WHAT YOU SHOULD DO
Set out exactly, line by line, the stretch of data below that begins at the line containing "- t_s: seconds" and ends at the line containing "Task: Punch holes", with both ends kept.

DATA FOR THIS EXERCISE
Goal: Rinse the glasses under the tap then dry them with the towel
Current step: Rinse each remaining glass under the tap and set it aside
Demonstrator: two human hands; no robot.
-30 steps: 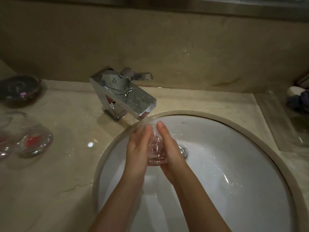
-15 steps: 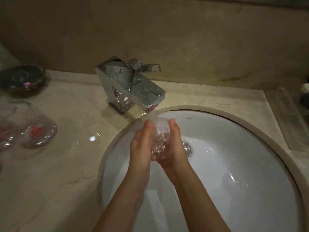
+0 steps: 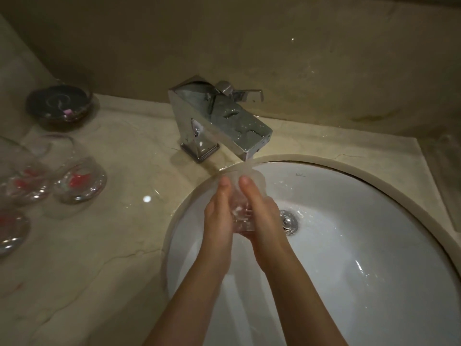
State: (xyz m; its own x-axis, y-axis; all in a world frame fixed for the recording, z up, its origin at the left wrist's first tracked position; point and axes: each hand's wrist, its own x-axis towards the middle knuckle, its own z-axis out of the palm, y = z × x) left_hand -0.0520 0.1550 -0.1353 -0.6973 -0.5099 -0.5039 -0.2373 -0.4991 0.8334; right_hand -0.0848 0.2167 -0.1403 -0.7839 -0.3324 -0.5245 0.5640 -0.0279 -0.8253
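A clear glass (image 3: 243,211) is clasped between the left hand (image 3: 219,216) and right hand (image 3: 264,218), fingers nearly straight, under the tap (image 3: 224,121); the sink (image 3: 374,245) logo cannot be read.

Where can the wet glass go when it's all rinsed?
Bare counter lies in front of the glasses, left of the sink; another patch lies between them and the tap. The far left, by the dark bowl, is crowded.

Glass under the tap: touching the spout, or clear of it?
Apart. The head view shows the glass, held between the left hand and right hand, below the spout, with running water in between.
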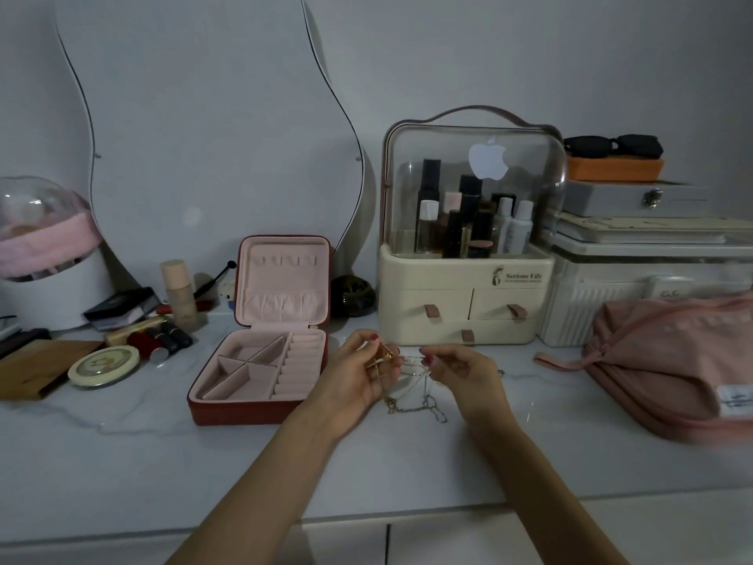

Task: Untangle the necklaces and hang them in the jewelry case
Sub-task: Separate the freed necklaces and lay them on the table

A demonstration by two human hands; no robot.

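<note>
Untangling step: left hand (358, 375) and right hand (460, 373) each pinch the thin tangled gold and silver chain necklaces (411, 395) at frame centre, lower loops on the white countertop (122, 462). Next, tease strands apart, then hook one in the open red jewelry case with pink lining (265, 332), centre-left.

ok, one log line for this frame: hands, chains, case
left hand: pinching necklaces | right hand: pinching same tangle | necklaces: still tangled, trailing onto counter | jewelry case: open, hooks bare

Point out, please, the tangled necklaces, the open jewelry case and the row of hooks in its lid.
tangled necklaces (415, 403): head view, on the chain loops hanging below the hands.
jewelry case (260, 413): head view, on its red front wall.
row of hooks (284, 261): head view, on the middle hooks.
</note>
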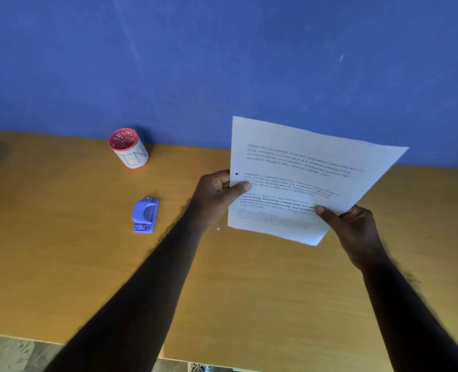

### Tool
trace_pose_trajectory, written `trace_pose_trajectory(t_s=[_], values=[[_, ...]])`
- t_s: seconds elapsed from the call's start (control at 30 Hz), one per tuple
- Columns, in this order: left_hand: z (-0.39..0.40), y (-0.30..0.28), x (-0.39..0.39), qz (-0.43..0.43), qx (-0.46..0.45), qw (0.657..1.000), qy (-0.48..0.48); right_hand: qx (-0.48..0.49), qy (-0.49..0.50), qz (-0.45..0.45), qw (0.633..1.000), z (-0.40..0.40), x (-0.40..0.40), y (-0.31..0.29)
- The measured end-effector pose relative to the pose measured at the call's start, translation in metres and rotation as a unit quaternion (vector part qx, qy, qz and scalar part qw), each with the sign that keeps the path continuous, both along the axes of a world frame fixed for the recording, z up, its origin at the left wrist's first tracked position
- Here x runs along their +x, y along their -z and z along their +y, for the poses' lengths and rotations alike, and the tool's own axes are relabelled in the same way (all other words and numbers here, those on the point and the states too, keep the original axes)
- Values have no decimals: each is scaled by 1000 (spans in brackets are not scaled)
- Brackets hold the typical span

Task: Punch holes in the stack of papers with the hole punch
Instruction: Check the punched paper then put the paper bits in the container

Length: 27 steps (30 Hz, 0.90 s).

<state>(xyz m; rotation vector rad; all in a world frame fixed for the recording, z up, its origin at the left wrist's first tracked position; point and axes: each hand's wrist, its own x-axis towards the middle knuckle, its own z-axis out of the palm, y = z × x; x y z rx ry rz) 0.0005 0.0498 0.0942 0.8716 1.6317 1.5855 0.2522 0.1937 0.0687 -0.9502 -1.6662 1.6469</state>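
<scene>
I hold a stack of white printed papers (297, 167) up above the wooden table (61, 264), tilted with its top edge toward the blue wall. One punched hole shows near its left edge. My left hand (214, 197) grips that left edge, thumb on the front. My right hand (354, 226) pinches the lower right edge. The small purple hole punch (144, 214) lies flat on the table, well to the left of my left hand and untouched.
A red and white pen cup (128, 147) stands at the back of the table by the blue wall (222, 63). A tiny white speck (218, 229) lies on the table under the papers. The table's front edge runs along the bottom left.
</scene>
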Motion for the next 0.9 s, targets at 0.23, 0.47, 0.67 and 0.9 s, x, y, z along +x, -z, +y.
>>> trace_pose_trajectory(t_s=[0.23,0.47,0.67,0.9], values=[[-9,23,8,38,-38,999,1,0,34,-46,998,3,-2,21],[-12,32,17,44,-76,996,-24,-35,36,-84,995,4,3,46],[-5,34,23,53,-107,992,-33,-23,36,-111,993,9,3,43],[38,18,36,80,-115,990,15,11,48,-151,987,48,23,22]])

EXPECTED OUTPUT
- t_s: seconds elapsed from the call's start (control at 30 Hz), one per tuple
- Columns, in this order: left_hand: z (-0.39..0.40), y (-0.30..0.28), x (-0.39..0.39), qz (-0.43..0.43), qx (-0.46..0.45), qw (0.657..1.000), qy (-0.48..0.48); right_hand: qx (-0.48..0.49), qy (-0.49..0.50), qz (-0.45..0.45), qw (0.633..1.000), z (-0.40..0.40), x (-0.40..0.40), y (-0.31..0.29)
- The measured end-effector pose relative to the pose measured at the call's start, translation in metres and rotation as a unit quaternion (vector part qx, qy, qz and scalar part qw), each with the sign that keeps the path continuous, both along the axes of a world frame fixed for the recording, z up, its origin at the left wrist's first tracked position
- Here x runs along their +x, y along their -z and z along their +y, for the poses' lengths and rotations alike, and the tool's own axes are relabelled in the same way (all other words and numbers here, those on the point and the states too, keep the original axes)
- Values have no decimals: each is scaled by 1000 (spans in brackets are not scaled)
- Brackets hold the typical span

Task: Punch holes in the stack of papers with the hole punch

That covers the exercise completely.